The League of California Cities and the California Association of
Police Chiefs, while supporting the fix, nonetheless have
advised their members to enact cultivation bans ahead of the
original cutoff date as a precaution to preserve local control.
The two groups fought hard last year for provisions stating that
to be eligible for licenses the state expects to start issuing in
about two years, anyone involved in the commercial medical
marijuana trade must first obtain a local operating permit.

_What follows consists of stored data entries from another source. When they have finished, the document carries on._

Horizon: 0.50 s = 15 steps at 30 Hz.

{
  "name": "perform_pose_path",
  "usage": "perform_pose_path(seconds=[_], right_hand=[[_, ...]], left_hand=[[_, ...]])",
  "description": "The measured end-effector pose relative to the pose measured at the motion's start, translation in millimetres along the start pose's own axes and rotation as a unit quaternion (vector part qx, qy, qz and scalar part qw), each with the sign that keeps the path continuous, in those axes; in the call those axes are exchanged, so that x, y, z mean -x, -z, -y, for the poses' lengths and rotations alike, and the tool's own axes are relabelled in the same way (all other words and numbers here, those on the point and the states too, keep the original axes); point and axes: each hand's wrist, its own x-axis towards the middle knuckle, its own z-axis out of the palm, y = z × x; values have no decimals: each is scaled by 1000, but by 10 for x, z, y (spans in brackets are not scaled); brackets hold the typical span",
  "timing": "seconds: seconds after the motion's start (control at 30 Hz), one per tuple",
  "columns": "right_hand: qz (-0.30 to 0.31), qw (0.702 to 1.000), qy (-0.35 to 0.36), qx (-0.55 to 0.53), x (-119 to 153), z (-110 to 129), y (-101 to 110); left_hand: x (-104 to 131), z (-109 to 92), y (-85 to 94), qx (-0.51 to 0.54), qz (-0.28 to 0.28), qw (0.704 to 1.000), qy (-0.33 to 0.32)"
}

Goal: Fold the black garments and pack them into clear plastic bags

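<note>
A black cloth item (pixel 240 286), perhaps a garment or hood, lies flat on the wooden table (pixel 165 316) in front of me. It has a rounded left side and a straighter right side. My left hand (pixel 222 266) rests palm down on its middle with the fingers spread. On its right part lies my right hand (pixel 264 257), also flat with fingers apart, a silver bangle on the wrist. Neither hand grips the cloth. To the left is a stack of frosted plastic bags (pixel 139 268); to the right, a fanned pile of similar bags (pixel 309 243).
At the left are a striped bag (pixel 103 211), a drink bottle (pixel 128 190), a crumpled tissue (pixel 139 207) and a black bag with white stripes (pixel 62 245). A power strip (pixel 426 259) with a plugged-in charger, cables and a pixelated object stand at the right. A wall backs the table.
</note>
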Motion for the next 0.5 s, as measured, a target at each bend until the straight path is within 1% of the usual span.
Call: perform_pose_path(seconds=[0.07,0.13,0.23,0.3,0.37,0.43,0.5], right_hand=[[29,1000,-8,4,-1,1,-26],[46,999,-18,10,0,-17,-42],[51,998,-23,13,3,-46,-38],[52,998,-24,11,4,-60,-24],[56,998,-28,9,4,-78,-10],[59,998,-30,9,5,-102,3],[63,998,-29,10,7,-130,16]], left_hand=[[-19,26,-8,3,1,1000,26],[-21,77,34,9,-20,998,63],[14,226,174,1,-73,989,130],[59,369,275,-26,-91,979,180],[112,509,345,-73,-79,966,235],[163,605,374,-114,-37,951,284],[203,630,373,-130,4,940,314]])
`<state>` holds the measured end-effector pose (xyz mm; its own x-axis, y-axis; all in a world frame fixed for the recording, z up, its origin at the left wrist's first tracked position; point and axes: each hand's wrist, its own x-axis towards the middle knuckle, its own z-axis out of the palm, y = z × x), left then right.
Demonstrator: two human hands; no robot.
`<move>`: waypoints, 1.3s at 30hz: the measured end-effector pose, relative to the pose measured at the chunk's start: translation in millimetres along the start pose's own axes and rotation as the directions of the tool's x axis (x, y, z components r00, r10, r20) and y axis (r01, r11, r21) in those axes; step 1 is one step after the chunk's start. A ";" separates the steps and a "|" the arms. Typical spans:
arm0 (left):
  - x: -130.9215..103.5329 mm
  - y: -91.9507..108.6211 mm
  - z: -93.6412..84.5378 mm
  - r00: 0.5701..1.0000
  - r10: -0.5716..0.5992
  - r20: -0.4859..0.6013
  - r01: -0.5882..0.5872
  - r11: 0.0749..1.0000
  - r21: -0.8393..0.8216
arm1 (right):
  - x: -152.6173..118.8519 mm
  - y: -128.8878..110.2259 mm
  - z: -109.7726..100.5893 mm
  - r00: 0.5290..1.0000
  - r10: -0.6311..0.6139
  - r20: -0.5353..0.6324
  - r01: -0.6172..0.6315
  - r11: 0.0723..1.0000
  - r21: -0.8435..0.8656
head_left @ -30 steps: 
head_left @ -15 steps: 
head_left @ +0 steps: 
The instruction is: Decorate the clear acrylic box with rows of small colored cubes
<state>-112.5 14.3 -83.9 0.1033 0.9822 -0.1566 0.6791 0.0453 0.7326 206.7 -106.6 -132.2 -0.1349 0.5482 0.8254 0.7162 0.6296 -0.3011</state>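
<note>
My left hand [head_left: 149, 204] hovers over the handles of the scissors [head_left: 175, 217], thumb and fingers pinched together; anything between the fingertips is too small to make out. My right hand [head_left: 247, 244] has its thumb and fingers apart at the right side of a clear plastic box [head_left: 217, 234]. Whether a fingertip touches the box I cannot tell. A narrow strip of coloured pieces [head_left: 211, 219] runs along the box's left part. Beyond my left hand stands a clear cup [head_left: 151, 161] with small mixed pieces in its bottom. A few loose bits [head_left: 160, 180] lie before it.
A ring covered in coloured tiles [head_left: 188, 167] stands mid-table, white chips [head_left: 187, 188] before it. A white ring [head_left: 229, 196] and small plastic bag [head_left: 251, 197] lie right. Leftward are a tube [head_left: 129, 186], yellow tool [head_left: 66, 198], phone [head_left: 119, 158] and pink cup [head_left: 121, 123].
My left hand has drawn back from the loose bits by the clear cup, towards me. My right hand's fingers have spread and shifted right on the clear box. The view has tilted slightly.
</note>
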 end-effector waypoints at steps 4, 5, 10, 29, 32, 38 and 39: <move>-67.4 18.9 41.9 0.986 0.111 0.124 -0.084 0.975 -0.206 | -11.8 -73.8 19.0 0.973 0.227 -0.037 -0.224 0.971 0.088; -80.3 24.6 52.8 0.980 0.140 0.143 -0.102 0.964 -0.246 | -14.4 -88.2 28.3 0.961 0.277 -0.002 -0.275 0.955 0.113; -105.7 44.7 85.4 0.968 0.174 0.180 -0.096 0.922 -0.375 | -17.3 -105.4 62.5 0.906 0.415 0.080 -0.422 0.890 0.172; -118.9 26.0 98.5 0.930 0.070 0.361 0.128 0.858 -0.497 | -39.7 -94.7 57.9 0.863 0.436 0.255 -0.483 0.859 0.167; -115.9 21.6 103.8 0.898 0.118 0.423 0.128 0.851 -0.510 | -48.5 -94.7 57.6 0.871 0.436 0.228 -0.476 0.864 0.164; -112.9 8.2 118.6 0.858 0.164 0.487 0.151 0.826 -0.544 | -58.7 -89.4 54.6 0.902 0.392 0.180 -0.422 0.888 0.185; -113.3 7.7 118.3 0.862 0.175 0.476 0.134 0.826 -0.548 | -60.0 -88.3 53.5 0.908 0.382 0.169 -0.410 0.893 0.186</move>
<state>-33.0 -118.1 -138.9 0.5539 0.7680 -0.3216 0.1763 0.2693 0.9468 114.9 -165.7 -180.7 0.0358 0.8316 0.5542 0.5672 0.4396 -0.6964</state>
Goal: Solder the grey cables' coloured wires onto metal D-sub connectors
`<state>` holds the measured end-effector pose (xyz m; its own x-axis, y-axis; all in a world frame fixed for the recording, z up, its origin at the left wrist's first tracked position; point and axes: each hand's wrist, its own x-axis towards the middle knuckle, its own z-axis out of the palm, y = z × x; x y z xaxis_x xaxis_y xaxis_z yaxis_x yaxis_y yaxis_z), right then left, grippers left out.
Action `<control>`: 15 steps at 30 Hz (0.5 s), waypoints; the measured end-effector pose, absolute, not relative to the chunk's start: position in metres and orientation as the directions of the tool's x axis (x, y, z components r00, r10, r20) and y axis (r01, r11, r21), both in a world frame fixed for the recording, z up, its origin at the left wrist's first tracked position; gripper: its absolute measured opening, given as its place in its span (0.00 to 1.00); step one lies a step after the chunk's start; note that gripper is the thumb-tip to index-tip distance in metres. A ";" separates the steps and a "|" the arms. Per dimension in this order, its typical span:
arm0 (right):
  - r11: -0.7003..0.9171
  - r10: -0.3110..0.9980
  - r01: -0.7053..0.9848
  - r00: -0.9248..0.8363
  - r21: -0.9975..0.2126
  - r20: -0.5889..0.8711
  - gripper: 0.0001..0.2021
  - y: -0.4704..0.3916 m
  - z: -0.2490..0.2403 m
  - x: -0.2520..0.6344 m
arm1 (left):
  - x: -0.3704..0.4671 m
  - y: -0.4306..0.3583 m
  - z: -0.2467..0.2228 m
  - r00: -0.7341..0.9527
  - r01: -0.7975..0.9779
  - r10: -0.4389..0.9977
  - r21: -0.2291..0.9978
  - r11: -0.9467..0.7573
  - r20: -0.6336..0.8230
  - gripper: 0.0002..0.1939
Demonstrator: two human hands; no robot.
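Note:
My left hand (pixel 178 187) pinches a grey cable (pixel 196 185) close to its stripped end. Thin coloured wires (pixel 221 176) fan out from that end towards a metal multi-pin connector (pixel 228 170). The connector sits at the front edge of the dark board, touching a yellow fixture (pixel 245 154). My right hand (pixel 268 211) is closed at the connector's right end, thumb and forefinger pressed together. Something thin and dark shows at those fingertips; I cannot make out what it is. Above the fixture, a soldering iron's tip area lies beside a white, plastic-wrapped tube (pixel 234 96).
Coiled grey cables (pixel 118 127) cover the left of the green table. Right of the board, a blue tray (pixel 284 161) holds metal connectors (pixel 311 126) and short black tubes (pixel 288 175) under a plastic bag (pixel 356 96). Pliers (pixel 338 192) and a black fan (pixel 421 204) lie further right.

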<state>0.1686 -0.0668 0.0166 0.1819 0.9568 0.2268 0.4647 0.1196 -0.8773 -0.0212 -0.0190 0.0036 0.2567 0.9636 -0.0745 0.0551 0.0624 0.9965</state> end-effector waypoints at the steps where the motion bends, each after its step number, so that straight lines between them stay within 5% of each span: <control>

Tim Cromartie, a lobbyist with the League of California Cities,
said the guidance to ban all medical marijuana growing outright
stemmed from the conclusion that the short time frame did not
give local officials enough time to draft, debate and refine their
own cultivation rules.


"Most cities, their staff have no clue how to begin writing one
of these ordinances. Their first thought is, 'Don't the feds
prohibit this? How can we do this?'" Cromartie said. "We know
of jurisdictions that didn't want to have to ban, but they did it
under the point of a gun."


With new proposals being introduced and voted on almost
daily, no one knows yet how many of California's 58 counties
and 482 cities have taken the league's advice.
The California branch of the National Organization for the Repeal
of Marijuana Laws, or NORML, which has been monitoring what
it's termed "the banapalooza," said more than 160 jurisdictions
either have passed or introduced legislation to outlaw only
commercial cultivation or both commercial and personal
growing.


The crackdown has been a source of frustration for veteran pot
farmers who hoped the new state regulations would bring
clarity to their gray corner of the medical marijuana industry and
instead find themselves "recriminalized," said Hezekiah Allen,
executive director of the newly formed California Growers
Association.


Unless the local bans are lifted or modified, they would make
medical marijuana growers in those areas automatically
ineligible for the potentially lucrative and limited number of
agriculture licenses the state expects to start issuing in 2018.
"Certainly we have been disappointed with the League of Cities,
how they have chosen to proceed," Allen said. "A lot of the
jurisdictions had a predisposition to ban, and the March 1
deadline unfortunately gave them cover to ban."